TASK PROMPT: Go through the entries below and say how many lines hold the word "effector". Nothing else is needed.

_ _ _ _

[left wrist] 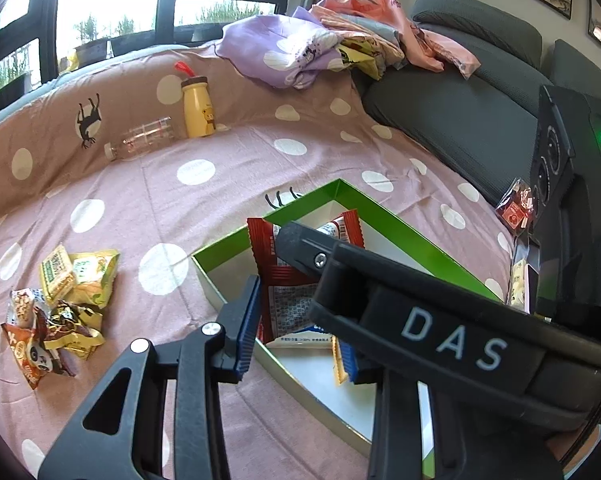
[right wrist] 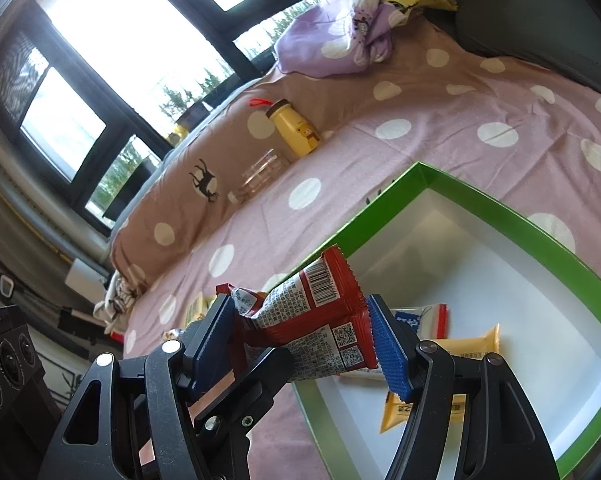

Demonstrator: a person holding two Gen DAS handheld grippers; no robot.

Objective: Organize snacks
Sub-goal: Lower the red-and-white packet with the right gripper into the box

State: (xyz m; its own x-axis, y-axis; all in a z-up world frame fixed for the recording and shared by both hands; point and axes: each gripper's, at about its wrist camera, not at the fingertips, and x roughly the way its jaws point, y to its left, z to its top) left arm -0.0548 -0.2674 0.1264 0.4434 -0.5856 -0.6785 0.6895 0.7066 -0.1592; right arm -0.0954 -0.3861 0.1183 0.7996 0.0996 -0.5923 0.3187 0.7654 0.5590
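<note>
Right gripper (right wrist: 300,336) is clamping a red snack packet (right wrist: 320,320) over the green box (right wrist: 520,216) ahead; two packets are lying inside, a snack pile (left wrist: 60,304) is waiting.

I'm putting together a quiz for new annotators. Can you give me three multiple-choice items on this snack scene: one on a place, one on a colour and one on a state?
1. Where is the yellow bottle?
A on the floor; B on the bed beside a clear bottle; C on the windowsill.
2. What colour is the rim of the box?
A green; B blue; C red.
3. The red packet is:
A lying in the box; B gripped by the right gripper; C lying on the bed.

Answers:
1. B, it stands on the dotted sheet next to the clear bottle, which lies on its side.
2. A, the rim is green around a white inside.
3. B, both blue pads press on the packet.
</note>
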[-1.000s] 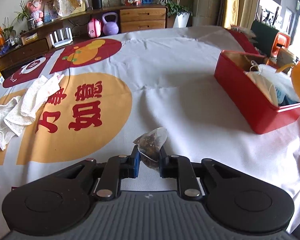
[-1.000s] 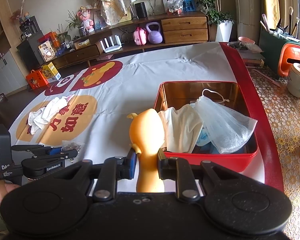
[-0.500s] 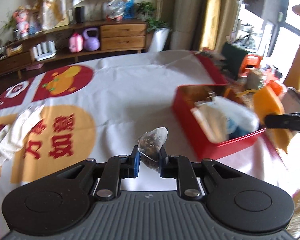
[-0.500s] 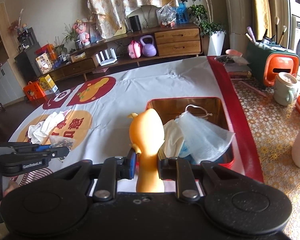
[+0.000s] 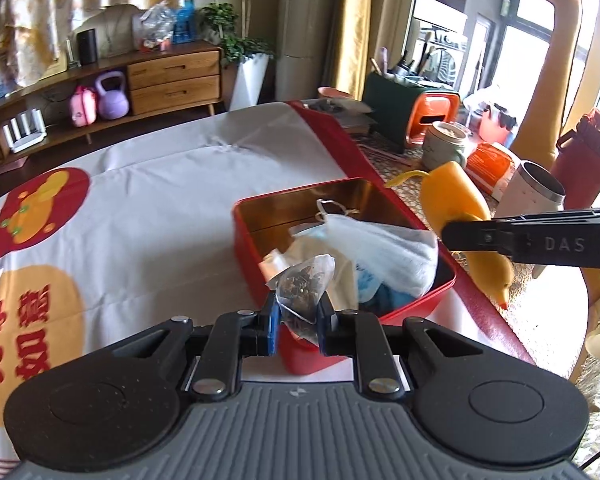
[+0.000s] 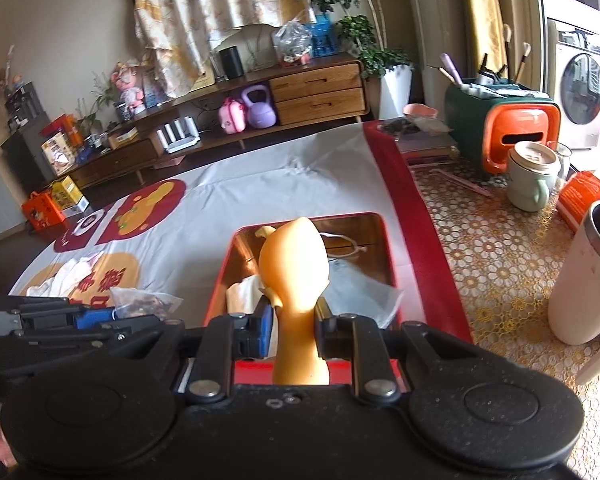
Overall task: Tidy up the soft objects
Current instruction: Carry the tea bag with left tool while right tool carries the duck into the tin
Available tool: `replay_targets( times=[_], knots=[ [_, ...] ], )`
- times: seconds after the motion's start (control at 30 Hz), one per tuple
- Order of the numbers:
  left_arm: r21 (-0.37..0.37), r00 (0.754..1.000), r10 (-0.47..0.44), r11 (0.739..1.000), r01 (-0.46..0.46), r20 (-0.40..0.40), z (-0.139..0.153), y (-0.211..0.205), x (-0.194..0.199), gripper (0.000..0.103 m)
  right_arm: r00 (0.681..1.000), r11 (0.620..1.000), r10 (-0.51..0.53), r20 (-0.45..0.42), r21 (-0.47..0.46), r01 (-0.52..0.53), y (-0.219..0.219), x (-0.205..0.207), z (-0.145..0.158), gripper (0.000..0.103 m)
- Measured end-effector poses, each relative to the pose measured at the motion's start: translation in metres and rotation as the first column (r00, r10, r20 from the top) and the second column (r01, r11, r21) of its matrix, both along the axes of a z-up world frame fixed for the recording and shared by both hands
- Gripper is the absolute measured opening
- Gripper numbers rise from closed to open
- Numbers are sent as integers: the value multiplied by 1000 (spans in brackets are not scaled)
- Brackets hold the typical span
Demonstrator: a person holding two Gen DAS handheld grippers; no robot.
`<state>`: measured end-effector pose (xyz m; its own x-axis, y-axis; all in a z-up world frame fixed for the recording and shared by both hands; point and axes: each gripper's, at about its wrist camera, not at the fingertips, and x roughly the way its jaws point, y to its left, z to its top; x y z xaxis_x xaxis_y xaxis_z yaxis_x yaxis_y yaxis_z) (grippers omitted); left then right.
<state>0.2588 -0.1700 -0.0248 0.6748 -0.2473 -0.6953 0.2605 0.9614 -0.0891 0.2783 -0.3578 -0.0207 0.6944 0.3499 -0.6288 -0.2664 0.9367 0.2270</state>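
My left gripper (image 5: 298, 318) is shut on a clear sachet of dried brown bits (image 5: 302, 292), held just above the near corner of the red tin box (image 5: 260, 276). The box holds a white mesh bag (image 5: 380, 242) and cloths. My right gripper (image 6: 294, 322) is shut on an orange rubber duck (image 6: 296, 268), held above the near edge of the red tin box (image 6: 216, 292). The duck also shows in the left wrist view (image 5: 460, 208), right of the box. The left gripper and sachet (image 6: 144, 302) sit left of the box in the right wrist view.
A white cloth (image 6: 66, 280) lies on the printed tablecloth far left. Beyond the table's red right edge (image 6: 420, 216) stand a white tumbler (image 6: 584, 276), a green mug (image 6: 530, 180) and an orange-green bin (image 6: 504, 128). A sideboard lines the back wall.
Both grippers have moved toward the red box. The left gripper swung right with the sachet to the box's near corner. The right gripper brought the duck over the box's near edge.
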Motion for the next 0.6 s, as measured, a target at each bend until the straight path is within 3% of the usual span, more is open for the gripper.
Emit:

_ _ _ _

RESPONSE TO THIS TASK: 2